Students, faculty and staff are responsible to keep backups of personal files and data stored outside of designated University resources.
- Individual Recovery
Users needing individual files restored should contact the CIS Help Desk during business hours. Requests must include the specific file name, location, and restore date. Files will be restored on a best-effort basis.
- Disaster Recovery
When the operating system and large portions of data are destroyed from a server or if the server is physically damaged, the following disaster-recovery procedures are activated to assure an orderly and timely recovery.
- Computer and Information Systems makes disaster recovery including the preservation and restoration of institutional data the highest priority.
- If more than one server is down, priorities are set based on the number of people using the server and the type of information it contains. First priority is given to servers containing financial or student records. Because it is not feasible to enumerate every combination of servers in this policy, priorities are set by the CIO or most senior director or admin available at the time of the disaster.

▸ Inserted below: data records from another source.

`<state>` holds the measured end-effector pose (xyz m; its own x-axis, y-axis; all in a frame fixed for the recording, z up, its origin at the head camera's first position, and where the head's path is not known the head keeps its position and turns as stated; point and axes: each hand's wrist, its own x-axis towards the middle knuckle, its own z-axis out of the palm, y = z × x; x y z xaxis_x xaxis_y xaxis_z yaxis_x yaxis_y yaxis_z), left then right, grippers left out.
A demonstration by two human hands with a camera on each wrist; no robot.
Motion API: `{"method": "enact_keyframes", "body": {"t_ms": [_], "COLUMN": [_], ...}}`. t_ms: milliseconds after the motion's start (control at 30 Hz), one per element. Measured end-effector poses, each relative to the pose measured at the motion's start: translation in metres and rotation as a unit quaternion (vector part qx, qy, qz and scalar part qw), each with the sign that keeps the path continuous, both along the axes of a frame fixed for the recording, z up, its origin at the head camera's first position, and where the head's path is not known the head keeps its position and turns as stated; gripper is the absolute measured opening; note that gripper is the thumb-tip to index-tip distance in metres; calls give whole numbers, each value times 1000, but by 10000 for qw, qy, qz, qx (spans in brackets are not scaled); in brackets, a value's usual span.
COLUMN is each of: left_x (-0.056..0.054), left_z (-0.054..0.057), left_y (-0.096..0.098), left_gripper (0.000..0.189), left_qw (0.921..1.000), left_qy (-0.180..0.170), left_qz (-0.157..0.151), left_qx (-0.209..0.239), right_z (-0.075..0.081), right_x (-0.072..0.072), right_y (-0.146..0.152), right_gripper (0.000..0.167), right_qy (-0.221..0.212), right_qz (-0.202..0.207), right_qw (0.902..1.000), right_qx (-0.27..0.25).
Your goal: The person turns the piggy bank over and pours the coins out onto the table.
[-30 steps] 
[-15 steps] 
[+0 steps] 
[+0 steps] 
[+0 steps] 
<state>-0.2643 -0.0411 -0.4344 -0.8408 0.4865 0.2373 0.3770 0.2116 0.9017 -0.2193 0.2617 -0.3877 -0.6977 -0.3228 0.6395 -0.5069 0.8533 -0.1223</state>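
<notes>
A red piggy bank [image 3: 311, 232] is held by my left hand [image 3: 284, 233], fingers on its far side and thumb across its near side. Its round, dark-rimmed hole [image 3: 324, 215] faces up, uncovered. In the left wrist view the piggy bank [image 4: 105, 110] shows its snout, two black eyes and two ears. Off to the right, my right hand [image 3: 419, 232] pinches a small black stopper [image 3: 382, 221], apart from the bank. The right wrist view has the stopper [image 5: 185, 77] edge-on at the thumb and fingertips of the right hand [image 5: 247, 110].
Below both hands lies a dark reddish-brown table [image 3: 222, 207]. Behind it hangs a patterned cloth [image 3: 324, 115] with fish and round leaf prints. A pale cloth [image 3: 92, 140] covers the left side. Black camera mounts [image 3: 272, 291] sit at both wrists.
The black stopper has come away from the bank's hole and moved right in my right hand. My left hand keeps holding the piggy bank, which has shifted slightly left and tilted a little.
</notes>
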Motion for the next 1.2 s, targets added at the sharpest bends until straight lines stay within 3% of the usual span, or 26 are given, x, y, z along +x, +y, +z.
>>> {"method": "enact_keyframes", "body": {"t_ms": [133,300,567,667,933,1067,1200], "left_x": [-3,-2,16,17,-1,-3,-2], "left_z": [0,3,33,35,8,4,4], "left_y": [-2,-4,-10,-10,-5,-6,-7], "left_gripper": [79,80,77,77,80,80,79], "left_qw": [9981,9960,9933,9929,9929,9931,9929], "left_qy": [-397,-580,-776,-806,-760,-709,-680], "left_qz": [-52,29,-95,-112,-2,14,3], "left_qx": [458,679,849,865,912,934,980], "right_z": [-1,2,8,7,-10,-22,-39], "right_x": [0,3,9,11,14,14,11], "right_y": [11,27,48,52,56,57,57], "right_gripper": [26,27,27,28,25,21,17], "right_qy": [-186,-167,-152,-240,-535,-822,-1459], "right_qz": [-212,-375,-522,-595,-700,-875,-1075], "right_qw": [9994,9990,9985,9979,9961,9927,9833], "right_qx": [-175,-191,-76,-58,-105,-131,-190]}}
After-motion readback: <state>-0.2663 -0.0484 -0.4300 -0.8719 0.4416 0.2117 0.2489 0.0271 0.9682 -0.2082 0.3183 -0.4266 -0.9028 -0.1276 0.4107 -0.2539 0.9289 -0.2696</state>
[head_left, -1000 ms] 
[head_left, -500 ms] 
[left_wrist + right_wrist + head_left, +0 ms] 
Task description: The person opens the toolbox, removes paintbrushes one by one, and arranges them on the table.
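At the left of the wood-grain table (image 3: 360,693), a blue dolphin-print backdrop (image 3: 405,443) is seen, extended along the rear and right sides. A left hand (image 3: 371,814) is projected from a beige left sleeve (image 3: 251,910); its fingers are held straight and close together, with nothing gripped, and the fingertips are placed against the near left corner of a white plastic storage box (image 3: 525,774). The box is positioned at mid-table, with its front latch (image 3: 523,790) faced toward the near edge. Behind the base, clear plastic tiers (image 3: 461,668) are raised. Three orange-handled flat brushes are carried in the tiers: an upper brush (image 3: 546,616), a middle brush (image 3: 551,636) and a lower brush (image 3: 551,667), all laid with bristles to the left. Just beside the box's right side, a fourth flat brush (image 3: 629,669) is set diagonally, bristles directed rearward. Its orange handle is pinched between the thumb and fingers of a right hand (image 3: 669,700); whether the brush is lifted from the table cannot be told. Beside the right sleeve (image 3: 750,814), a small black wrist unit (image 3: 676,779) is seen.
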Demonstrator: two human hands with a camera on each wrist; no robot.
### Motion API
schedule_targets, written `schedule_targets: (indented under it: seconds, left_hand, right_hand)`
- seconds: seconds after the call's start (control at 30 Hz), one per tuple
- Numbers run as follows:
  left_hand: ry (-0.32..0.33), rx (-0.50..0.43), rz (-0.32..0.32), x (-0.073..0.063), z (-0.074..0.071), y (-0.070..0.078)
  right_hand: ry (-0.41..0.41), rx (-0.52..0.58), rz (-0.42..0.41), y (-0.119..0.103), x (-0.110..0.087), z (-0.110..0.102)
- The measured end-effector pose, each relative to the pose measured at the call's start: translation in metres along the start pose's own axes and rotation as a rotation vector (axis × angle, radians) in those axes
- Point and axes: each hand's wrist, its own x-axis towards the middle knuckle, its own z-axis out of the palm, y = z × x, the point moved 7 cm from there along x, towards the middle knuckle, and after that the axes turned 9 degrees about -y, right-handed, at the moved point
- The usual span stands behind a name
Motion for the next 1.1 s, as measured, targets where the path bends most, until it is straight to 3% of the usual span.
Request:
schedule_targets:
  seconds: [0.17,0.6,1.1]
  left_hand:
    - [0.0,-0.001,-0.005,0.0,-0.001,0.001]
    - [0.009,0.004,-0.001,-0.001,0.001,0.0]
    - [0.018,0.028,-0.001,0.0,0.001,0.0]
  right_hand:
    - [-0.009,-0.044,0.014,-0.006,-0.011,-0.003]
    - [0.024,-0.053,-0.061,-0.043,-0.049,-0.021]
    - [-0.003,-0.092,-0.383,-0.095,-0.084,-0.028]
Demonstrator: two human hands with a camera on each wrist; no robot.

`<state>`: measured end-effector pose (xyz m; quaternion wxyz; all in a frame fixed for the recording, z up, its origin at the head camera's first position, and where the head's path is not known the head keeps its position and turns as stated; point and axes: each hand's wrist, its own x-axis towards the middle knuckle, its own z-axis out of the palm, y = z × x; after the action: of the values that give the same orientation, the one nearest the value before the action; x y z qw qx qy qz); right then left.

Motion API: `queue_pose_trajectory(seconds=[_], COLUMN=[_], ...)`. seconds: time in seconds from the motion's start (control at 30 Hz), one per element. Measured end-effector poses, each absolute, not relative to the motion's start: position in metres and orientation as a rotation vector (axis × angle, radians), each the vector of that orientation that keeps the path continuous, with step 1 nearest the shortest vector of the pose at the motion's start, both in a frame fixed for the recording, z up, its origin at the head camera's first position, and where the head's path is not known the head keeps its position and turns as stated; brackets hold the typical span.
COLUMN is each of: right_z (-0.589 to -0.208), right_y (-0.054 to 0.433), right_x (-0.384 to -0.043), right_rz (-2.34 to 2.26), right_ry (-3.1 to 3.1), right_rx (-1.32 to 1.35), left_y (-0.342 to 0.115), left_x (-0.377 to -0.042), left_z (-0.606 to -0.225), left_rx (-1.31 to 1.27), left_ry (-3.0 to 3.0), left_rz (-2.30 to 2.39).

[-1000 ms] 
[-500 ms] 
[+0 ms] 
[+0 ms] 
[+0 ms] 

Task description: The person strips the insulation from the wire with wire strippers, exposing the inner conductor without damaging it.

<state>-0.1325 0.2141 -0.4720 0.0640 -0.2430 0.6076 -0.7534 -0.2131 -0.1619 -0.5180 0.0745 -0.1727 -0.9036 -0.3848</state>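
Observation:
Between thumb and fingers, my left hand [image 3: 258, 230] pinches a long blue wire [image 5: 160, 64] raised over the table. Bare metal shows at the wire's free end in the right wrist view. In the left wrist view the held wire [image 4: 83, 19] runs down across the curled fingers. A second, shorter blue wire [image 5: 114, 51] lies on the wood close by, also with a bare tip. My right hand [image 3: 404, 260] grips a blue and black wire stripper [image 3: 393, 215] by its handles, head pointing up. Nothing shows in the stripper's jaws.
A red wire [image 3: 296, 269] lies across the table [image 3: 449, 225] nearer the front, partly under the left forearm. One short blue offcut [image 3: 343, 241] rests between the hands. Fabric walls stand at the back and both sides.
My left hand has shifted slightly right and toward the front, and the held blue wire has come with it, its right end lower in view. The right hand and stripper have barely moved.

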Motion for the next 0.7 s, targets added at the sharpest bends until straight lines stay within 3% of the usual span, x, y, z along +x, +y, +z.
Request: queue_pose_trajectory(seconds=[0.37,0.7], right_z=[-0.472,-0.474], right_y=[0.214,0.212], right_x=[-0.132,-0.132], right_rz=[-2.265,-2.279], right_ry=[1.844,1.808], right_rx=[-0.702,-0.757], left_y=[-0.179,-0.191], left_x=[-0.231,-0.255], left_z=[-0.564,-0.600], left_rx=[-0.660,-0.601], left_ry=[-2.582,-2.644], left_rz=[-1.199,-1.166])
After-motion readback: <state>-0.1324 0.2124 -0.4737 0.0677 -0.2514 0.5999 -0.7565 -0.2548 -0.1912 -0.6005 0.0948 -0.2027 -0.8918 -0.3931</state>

- As the recovery process begins, the CIO is responsible for communicating to users the plan of action and the methods we are using to communicate updated information.
With the exception of CIS Systems Administrators who administer the backup system, only individuals have access to their institutional data stored on University resources. CIS System Administrators must have access to the data in order to operate the service, however, they are bound by strict confidentiality agreements (see Privileged System Access Policy]) and by University policy to protect the security of the data. All backups are kept in a secure facility on campus and later off-site at cloud-hosted service providers who are contractually obligated to ensure the confidentiality, availability and integrity of University data.